Write out again only the lines that run from the start of the entries to the line containing "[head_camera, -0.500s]", both included.

-- PROVIDED INFORMATION --
◇ ◇ ◇ ◇ ◇ ◇ ◇
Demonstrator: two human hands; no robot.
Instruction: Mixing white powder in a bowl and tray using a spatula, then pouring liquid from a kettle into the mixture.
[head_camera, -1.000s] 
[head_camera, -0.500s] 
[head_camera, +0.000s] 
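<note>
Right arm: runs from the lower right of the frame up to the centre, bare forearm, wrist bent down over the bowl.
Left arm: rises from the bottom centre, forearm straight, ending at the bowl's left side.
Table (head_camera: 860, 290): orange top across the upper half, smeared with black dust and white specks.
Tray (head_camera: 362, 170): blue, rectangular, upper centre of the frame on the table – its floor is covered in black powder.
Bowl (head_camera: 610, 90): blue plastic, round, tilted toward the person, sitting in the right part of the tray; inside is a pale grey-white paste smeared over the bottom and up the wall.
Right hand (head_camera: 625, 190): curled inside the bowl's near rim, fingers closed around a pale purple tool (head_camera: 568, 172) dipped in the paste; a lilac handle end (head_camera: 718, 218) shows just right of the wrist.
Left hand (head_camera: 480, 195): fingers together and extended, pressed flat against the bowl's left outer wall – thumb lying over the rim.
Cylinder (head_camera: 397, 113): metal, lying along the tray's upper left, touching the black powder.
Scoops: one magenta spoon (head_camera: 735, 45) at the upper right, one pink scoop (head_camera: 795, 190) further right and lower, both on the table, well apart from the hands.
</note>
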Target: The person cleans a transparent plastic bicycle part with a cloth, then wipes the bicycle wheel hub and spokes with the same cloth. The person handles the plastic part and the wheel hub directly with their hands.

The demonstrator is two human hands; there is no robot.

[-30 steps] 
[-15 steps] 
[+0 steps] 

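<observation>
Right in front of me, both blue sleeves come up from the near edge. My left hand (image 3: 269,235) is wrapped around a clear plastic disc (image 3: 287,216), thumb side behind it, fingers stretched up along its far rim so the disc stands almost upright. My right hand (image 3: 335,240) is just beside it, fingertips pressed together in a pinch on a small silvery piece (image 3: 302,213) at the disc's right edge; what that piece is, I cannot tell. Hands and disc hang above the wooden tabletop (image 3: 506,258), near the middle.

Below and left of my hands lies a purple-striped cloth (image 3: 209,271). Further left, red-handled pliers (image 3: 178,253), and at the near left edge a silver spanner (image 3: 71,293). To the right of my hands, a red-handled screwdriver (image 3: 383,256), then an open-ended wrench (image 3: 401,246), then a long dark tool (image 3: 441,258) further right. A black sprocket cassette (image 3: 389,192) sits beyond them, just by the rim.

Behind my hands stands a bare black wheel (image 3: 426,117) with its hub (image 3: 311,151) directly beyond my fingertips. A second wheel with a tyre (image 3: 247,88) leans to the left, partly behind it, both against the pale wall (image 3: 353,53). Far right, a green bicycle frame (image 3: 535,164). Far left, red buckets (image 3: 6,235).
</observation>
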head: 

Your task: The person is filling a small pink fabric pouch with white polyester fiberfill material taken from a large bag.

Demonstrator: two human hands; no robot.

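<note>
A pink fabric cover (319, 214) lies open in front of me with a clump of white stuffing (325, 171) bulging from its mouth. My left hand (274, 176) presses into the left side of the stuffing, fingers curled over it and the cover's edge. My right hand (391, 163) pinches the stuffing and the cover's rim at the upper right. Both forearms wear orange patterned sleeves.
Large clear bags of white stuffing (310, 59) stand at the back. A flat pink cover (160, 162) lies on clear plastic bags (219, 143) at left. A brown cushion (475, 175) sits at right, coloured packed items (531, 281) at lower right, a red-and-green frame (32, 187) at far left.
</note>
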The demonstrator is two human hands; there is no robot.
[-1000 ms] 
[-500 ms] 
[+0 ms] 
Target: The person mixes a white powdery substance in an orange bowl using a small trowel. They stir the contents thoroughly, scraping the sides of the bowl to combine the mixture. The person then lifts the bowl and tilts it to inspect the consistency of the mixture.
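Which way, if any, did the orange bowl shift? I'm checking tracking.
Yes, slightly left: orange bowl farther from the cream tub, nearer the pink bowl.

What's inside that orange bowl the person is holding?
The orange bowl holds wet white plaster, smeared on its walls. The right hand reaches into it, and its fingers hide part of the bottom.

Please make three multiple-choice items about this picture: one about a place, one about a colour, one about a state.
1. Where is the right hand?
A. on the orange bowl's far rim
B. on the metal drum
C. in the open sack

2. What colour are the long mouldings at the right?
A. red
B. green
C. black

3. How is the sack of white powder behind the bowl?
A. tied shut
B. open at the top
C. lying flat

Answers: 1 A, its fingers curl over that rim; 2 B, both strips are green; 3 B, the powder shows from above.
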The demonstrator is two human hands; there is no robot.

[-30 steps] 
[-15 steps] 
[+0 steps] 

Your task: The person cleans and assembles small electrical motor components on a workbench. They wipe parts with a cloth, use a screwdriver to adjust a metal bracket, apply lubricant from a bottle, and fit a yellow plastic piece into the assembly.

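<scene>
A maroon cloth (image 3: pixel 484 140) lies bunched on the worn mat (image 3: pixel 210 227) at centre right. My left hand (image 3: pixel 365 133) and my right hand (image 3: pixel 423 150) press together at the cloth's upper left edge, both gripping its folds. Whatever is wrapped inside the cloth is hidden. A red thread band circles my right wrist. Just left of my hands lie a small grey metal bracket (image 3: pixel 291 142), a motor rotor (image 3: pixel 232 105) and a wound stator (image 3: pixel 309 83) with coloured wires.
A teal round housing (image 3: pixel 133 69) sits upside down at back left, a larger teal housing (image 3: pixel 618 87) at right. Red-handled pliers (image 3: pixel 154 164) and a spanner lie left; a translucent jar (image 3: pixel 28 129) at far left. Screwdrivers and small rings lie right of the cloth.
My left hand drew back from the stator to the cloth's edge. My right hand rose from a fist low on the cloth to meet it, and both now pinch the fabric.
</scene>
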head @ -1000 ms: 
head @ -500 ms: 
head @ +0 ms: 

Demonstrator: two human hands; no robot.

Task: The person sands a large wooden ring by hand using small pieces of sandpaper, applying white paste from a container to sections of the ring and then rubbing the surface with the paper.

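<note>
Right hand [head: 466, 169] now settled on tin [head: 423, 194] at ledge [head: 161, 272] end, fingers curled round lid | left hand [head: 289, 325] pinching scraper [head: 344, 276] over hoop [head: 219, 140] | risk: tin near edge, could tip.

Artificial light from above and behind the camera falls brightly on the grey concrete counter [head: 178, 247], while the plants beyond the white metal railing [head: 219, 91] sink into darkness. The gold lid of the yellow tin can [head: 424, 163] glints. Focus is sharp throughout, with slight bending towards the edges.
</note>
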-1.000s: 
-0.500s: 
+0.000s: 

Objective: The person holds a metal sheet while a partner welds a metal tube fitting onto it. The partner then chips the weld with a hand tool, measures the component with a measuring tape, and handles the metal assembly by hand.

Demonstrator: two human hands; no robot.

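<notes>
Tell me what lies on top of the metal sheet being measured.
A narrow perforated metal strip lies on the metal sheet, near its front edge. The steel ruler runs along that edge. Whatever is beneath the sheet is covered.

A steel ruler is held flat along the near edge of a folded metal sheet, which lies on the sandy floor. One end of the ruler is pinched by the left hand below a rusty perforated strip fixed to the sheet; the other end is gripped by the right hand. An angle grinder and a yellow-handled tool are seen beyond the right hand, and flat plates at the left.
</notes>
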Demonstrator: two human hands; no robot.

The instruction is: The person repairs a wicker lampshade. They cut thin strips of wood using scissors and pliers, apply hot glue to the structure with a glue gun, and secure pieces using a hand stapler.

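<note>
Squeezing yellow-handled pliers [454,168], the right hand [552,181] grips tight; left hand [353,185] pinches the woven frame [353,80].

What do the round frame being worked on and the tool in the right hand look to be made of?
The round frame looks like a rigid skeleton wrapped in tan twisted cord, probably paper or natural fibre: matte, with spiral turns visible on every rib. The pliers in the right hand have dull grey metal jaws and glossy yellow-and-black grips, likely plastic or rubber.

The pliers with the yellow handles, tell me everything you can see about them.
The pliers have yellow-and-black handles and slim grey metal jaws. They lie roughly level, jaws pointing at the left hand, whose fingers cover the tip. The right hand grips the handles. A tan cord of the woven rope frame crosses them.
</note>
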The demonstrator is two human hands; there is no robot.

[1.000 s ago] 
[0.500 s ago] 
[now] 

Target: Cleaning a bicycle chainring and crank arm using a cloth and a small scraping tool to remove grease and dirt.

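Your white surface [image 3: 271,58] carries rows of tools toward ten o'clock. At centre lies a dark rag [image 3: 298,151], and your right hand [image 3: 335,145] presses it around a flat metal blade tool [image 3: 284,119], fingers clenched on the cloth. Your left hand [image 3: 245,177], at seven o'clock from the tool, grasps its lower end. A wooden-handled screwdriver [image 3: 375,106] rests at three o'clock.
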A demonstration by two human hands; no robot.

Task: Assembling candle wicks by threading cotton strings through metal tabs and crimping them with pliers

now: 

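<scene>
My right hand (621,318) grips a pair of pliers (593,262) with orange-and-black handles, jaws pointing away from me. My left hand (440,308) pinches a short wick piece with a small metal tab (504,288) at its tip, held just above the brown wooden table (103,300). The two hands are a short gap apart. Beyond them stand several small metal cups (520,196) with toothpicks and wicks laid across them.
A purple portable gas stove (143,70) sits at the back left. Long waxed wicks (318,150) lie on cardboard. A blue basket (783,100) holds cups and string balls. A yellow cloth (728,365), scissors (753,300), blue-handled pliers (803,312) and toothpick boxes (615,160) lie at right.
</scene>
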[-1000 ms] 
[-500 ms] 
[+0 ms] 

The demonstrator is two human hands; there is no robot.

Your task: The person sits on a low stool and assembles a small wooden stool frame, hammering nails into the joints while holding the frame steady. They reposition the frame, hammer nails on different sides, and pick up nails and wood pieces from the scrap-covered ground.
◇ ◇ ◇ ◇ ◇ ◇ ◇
-- REPLY --
Demonstrator: two human hands; no robot.
Instruction: Mixing white powder in a bowl and tray using a spatula, then pouring liquid from a kettle into the mixture.
[head_camera, -1.000s] 
[head_camera, -0.500s] 

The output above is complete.